_Your instructions:_ Every line of the listing belongs in your answer exactly as written; the images do not.

_Study material:_
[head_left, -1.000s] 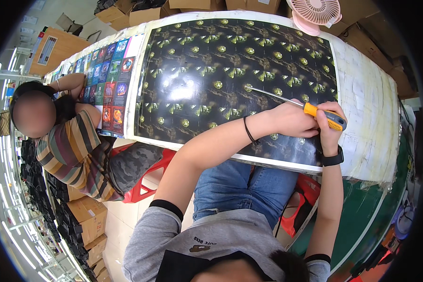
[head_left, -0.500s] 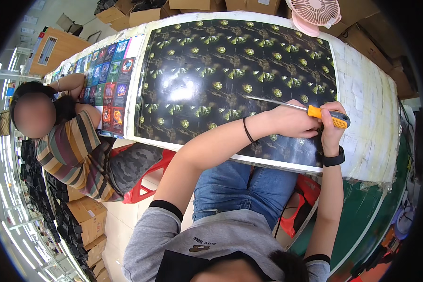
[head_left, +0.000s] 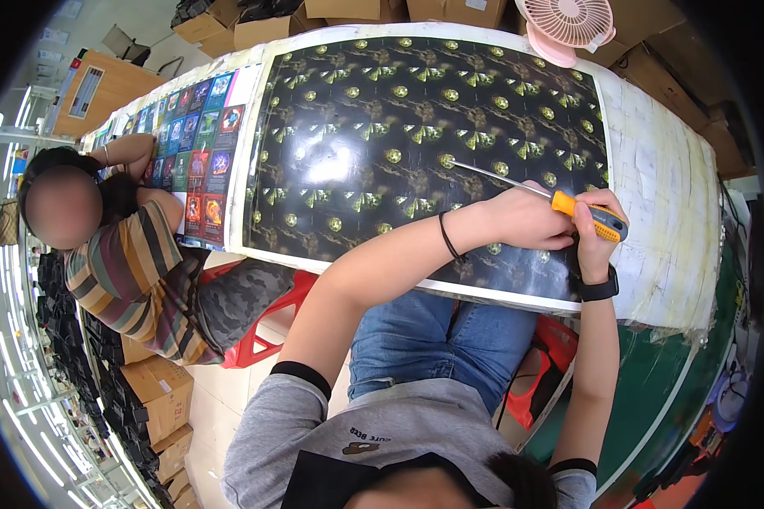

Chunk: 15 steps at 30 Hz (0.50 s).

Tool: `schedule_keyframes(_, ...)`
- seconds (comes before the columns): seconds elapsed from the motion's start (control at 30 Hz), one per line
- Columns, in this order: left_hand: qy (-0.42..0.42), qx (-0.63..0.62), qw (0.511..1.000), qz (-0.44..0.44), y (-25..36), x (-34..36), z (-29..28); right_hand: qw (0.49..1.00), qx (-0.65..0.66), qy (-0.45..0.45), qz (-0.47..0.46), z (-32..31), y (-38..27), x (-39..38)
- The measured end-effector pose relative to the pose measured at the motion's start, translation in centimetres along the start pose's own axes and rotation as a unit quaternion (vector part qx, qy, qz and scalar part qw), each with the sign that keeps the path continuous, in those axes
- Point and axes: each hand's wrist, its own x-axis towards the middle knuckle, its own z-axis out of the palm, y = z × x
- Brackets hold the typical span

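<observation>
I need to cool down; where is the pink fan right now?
In the head view, the pink fan stands at the table's far edge, toward the right, just beyond the dark patterned sheet and in front of cardboard boxes.

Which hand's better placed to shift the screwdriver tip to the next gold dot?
Right, likely. The right hand grips the screwdriver by its orange handle; the left hand sits by the shaft over the dark printed sheet, so it is better suited to steadying.
</observation>
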Motion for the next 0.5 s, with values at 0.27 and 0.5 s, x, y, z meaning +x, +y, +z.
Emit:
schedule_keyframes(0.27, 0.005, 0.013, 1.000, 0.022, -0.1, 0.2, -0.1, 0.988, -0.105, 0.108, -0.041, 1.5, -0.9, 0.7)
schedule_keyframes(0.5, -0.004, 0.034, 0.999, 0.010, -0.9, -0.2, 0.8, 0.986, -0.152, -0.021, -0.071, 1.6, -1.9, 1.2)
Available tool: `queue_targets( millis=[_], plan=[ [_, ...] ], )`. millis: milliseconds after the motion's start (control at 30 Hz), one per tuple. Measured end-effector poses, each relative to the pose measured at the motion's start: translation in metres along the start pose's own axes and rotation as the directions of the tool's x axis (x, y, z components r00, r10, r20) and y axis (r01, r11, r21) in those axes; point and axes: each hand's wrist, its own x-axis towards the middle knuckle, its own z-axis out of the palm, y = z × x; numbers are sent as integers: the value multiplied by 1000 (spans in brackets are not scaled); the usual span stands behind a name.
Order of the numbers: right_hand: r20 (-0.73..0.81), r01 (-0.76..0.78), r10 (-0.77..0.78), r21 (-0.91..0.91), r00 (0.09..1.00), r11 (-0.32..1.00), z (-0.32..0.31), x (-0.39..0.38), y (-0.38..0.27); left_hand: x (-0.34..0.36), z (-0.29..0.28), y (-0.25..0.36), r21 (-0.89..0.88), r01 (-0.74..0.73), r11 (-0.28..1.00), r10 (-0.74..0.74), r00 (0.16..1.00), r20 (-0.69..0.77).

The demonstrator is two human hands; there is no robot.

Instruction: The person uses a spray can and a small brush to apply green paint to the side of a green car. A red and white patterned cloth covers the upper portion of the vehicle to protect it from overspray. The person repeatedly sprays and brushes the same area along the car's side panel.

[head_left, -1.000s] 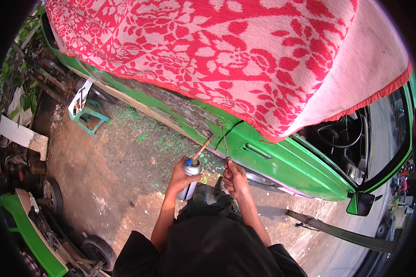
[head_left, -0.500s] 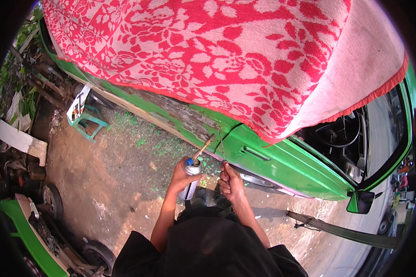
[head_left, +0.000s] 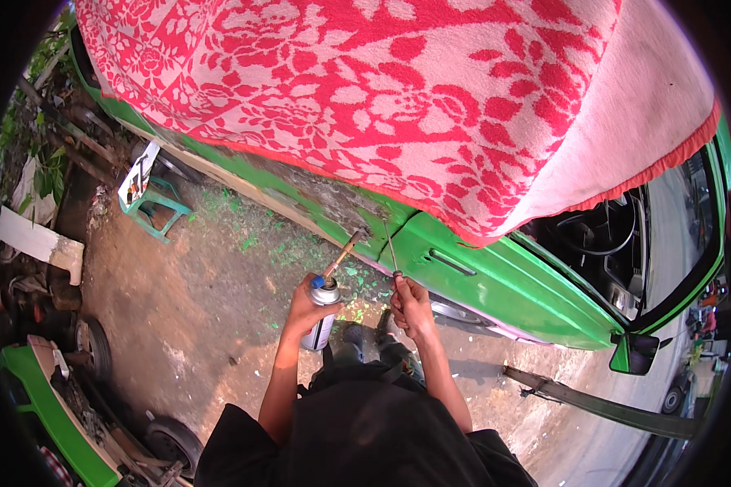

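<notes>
My left hand (head_left: 304, 308) is closed round a silver-topped gas canister (head_left: 322, 325) fitted with a blue valve and a brass torch nozzle (head_left: 341, 255), whose tip points at the scraped grey patch (head_left: 345, 207) on the green car (head_left: 503, 292). My right hand (head_left: 411, 308) grips a thin, screwdriver-like metal tool (head_left: 391, 249); its tip is at the green paint just right of that patch. I cannot make out a flame or whether the tips touch the metal. A red and pink floral blanket (head_left: 365, 97) covers the upper part of the car.
A teal stool (head_left: 162, 211) with small items on a white board stands at left. A white panel (head_left: 41, 243), branches, tires (head_left: 170, 446) and a green body part (head_left: 57, 414) line the left. A long dark beam (head_left: 593, 402) lies at lower right, beside a mirror (head_left: 633, 353).
My left hand and the torch have moved a little leftward, bringing the nozzle tip onto the grey patch. My right hand stays nearly where it was, still holding the thin tool.
</notes>
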Motion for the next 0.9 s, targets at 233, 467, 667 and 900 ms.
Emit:
queue_targets(
  millis=[233, 467, 667, 900],
  plan=[
    [-41, 71, -81, -196, 996, 978, 1, 5, -4, -8, 11, -14, 83, -22, 996, 24, 999, -21],
    [-69, 36, -43, -101, 997, 994, -6, -5, -3, -17, 18, -6, 48, 34, 998, -34, 999, -6],
    [-71, 62, -66, -49, 995, 997, 1, -1, 9, -14, 17, 1, 85, -7, 996, 8, 1000, -7],
    [-74, -36, 34, -24, 997, 999, 15, 13, 12, -10, 9, -6, 73, -16, 997, 18, 1000, -16]
  ],
)
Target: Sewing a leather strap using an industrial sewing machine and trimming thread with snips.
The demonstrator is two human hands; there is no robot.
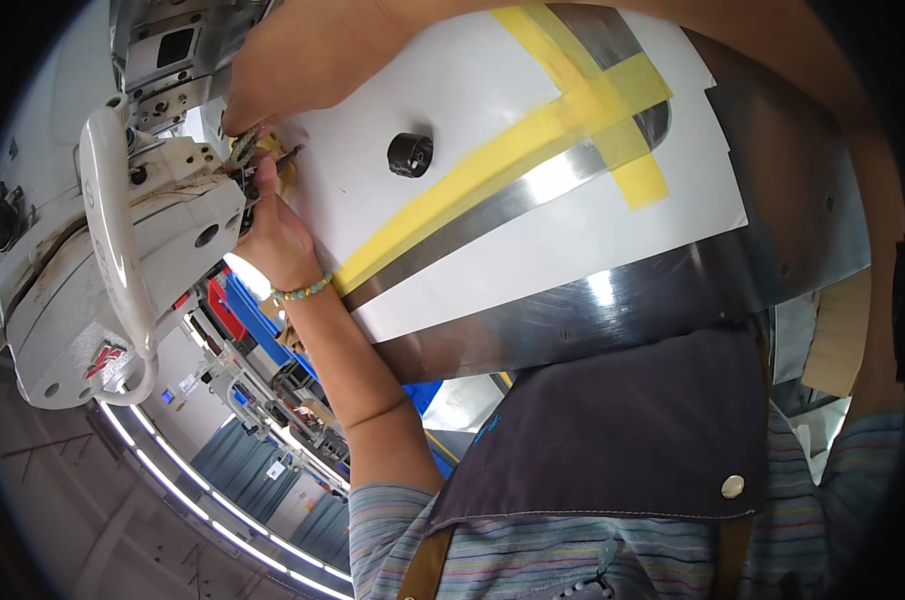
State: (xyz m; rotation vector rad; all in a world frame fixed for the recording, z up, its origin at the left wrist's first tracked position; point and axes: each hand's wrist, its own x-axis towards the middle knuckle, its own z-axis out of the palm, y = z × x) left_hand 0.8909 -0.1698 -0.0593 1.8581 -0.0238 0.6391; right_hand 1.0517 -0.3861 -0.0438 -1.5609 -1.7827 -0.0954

_Worked solution:_
[head_left, -1.000s] 
[head_left, -0.500s] 
[head_left, +0.000s] 

Chunk: 15 steps at 30 Hz (0.50 s).

Tool: `schedule_keyframes(_, ...)`
- seconds (comes before the columns): seconds elapsed from the motion's start (control at 30 Hz), one per line
- Columns, in this order: left_hand: qy (-0.42..0.42), qx (-0.63..0.62), qw (0.511..1.000), qz (-0.44..0.44), y (-25..36), x (-34..36), z (-29..28); right_hand: qw (0.49..1.00), qx (-0.65..0.66), qy (-0.45..0.45), qz (-0.47..0.46), z (-32..31), y (-38..27), x (-39..38)
- The measured end-effector pose relative to the pose measured at the motion's start, translation in centimetres along the start pose's own axes and rotation as a unit quaternion (vector part qx, qy, qz and scalar part qw), each with the sign that keeps the path continuous, in those axes
- Point and axes: each hand's wrist, its own x-axis towards the middle knuckle, its own z-axis out of the palm, y = z × x
- Brackets hold the typical span

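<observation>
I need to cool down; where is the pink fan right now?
In the head view, the pink fan stands at the table's far edge, toward the right, just beyond the dark patterned sheet and in front of cardboard boxes.

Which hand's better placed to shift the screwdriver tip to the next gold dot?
Right, likely. The right hand grips the screwdriver by its orange handle; the left hand sits by the shaft over the dark printed sheet, so it is better suited to steadying.
</observation>
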Motion for the next 0.5 s, with values at 0.27 and 0.5 s, x, y, z meaning +x, +y, +z.
Emit:
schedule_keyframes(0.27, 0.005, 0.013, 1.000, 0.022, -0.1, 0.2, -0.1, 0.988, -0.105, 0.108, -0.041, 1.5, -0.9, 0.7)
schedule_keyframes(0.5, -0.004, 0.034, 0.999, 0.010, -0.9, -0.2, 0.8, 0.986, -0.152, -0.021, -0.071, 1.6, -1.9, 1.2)
Available tool: `queue_targets( millis=[_], plan=[ [_, ...] ], )`. millis: milliseconds after the motion's start (control at 30 Hz), one per tuple. Measured end-effector poses, each relative to the pose measured at the motion's start: translation in metres along the start pose's own axes and rotation as the directions of the tool's x axis (x, y, z components r00, r10, r20) and y axis (r01, r11, r21) in those axes; point and axes: each hand's wrist, its own x-axis towards the middle knuckle, its own z-axis out of the palm, y = z × x; numbers are sent as integers: the value multiplied by 1000 (spans in brackets are not scaled); the usual span stands behind a name.
Order of the numbers: right_hand: r20 (-0.73..0.81), r01 (-0.76..0.78), r10 (-0.77..0.78), r21 (-0.91..0.91), r00 (0.09..1.00), r11 (-0.32..1.00), z (-0.32..0.31), x (-0.39..0.38), y (-0.38..0.27); left_hand: x (-0.34..0.36), z (-0.29..0.28), y (-0.25..0.36), r21 (-0.89..0.88), r01 (-0.74..0.73), r11 (-0.28..1.00), r10 (-0.74..0.74), r00 (0.16..1.00), r20 (-0.69..0.77).

The demonstrator is two human hands; there is no robot.

Instruction: The person uses a spray can and a small brush to apply green paint to the side of a green car. A red and white patterned cloth covers the upper portion of the vehicle to protect it from overspray. The person repeatedly sprays and brushes the same area along the car's side panel.

[head_left, -1.000s] 
[head_left, -0.500s] 
[head_left, +0.000s] 

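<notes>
My left hand (head_left: 304, 308) is closed round a silver-topped gas canister (head_left: 322, 325) fitted with a blue valve and a brass torch nozzle (head_left: 341, 255), whose tip points at the scraped grey patch (head_left: 345, 207) on the green car (head_left: 503, 292). My right hand (head_left: 411, 308) grips a thin, screwdriver-like metal tool (head_left: 391, 249); its tip is at the green paint just right of that patch. I cannot make out a flame or whether the tips touch the metal. A red and pink floral blanket (head_left: 365, 97) covers the upper part of the car.
A teal stool (head_left: 162, 211) with small items on a white board stands at left. A white panel (head_left: 41, 243), branches, tires (head_left: 170, 446) and a green body part (head_left: 57, 414) line the left. A long dark beam (head_left: 593, 402) lies at lower right, beside a mirror (head_left: 633, 353).
My left hand and the torch have moved a little leftward, bringing the nozzle tip onto the grey patch. My right hand stays nearly where it was, still holding the thin tool.
</notes>
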Motion for the next 0.9 s, targets at 233, 467, 667 and 900 ms.
Emit:
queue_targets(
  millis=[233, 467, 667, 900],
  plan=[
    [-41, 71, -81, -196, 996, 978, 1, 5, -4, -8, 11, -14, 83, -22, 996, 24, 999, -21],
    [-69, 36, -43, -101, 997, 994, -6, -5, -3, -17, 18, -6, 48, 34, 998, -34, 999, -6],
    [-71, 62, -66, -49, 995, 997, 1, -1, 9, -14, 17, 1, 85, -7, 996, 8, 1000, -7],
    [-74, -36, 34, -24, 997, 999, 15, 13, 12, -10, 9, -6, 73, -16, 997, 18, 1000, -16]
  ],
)
Target: Sewing a leather strap using an industrial sewing machine and trimming thread with snips.
The demonstrator is two human hands; there is no robot.
State: (xyz m; rotation vector rad; all in a world frame fixed for the recording, z up, its origin at the left wrist's first tracked position; point and axes: each hand's wrist, its own x-axis towards the middle knuckle, its own z-axis out of the palm, y = z × x) left_hand 0.8909 -0.1698 -0.0593 1.8581 -0.0238 0.6391; right_hand 1.0517 -0.3861 -0.0438 -1.5609 -1.7827 -0.0954

That is the complete answer to the exercise.